++++ MATERIAL PROVIDED
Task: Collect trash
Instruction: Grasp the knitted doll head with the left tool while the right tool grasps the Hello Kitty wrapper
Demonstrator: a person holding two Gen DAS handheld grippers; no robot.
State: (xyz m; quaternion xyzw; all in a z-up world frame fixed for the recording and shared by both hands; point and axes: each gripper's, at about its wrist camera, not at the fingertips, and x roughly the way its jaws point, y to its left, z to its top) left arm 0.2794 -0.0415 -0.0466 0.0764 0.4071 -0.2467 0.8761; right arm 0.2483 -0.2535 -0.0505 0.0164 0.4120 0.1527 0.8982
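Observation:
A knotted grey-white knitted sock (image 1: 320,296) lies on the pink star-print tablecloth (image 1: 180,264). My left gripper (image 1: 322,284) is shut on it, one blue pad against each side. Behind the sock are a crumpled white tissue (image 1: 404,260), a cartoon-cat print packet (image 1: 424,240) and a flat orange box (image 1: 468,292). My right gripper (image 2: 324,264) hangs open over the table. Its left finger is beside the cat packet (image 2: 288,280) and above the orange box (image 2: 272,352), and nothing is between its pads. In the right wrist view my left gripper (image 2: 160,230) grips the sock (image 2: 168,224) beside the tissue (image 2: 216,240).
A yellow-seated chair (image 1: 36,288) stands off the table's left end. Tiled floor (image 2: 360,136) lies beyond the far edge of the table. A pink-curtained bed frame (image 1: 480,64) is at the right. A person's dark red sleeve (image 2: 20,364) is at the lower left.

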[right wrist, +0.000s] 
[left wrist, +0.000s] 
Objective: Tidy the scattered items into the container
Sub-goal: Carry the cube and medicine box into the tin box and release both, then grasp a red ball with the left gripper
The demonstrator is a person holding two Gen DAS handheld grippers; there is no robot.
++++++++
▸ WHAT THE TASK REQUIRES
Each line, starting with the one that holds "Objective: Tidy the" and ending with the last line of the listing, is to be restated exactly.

▸ SOLUTION FOR THIS EXERCISE
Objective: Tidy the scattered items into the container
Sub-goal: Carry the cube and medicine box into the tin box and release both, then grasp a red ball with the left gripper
The demonstrator is a person holding two Gen DAS handheld grippers; there is no robot.

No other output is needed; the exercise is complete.